North Carolina Gov. Roy Cooper announced Friday that he will let the state budget bill coming to his desk become law without his signature, clearing the way for Medicaid coverage for 600,000 low-income adults, with some receiving government health insurance within weeks.
The Democratic governor unveiled his decision on the two-year spending plan minutes after the Republican-controlled General Assembly gave final legislative approval to the measure.
A Medicaid expansion law signed by Cooper in March said the state budget for this fiscal year still had to be enacted before the coverage could be implemented.
Negotiations on this draft budget, which was due to take effect on July 1, continued throughout the summer.
The latest two-year plan accelerates individual tax rate cuts, expands private school scholarships to all K-12 children and contained other elements that weaken the governor's office while strengthening the GOP-dominated Legislature and its power in state courts.
Cooper could have signed the budget, vetoed it or let it become law after waiting 10 days.

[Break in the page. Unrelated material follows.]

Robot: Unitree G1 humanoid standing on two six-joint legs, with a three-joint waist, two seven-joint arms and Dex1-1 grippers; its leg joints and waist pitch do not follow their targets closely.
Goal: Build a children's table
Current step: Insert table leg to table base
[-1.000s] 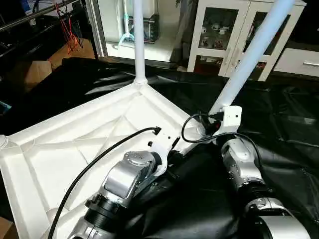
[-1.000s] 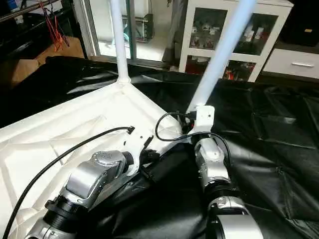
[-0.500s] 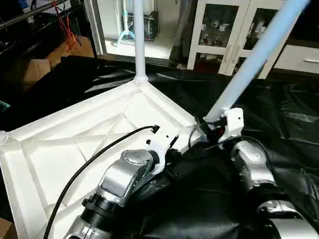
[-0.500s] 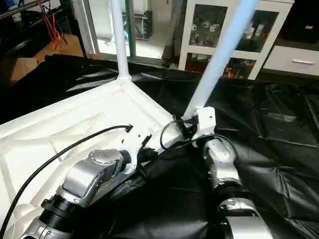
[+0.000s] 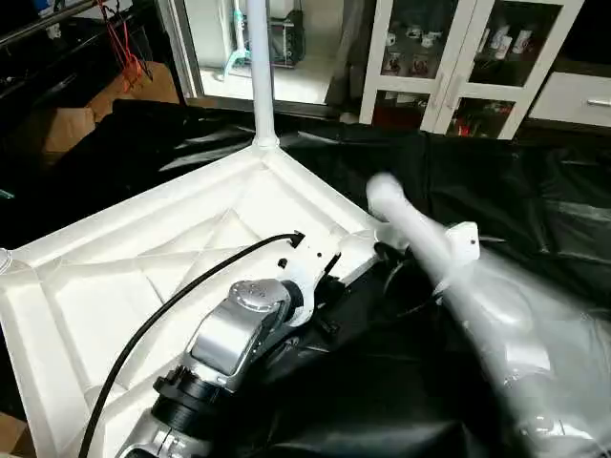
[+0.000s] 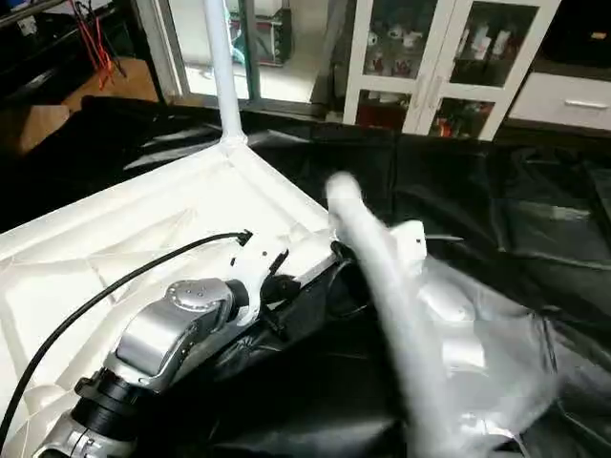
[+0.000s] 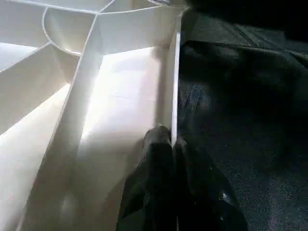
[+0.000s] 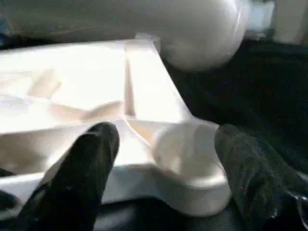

Cooper said Friday he would do the latter.
Republicans hold narrow veto majorities, and five House Democrats joined GOP lawmakers in voting for the budget measure.
Expanding Medicaid has been one of Cooper's top priorities since taking office in early 2017. For years, state Republicans have staunchly opposed the Medicaid offering through the federal health care law of 2010, but his leaders GOP changed course last year.
“Make no mistake, overall this is a bad budget that severely cuts our schools, prioritizes power grabs, keeps shady backroom deals secret and blatantly violates the constitution, and many of its provisions will face legal action,” Cooper said in a press release.
“However, we must recognize this irresponsible legislature's decade of refusal to expand Medicaid, which has caused life-and-death situations for so many North Carolinians and threatened the very existence of many rural hospitals,” he added. “I will not allow the people crying out for help to wait any longer, so I am directing our Department of Health and Human Services to begin the process today to expand Medicaid while allowing this budget to become law without my signature.”
Cooper's health secretary suggested last month that Medicaid coverage could take place as soon as December if the Legislature completes the last step on Medicaid.
Adults who earn too much to qualify for traditional Medicaid but too little to get even heavily subsidized private insurance would benefit from the expansion. About half of that total could be taken up immediately, Secretary Kody Kinsley said.
The House and Senate voted Thursday and Friday on the plan that determines how $29.8 billion is spent this fiscal year and $30.9 billion next year.
Senate Leader Phil Berger told reporters after Cooper's announcement that he would prefer the governor sign the budget “to move things along a little bit faster,” rather than wait until early October to pass the budget.
“But I think that's an indication that this is a stable budget,” Berger said. “There are some things in the budget I'm not so crazy about … but on balance, it's in many ways the most important budget we've seen in North Carolina.”
The future of North Carolina's soon-to-be expansion was uncertain earlier this week as GOP legislative leaders proposed moving the trigger to begin the expansion away from the budget and into a standalone measure that would dramatically expand gambling in the state.
But Cooper and both legislative Democrats and conservatives balked at the idea, threatening the bill's success. Berger and House Speaker Tim Moore abandoned that effort earlier this week.
North Carolina was among 11 states that had not accepted the expansion from the federal government before Cooper signed the expansion bill. Cooper and his administration had complained that implementation delays meant the state was missing out on more than $500 million a month in additional federal funding.
The state government will also receive an additional two-year, $1.8 billion federal payment to expand Medicaid.
The state's 10% share of costs for Medicaid expansion recipients will be paid through hospital assessments.
Associated Press/Report for America writer Hannah Schoenbaum contributed to this report.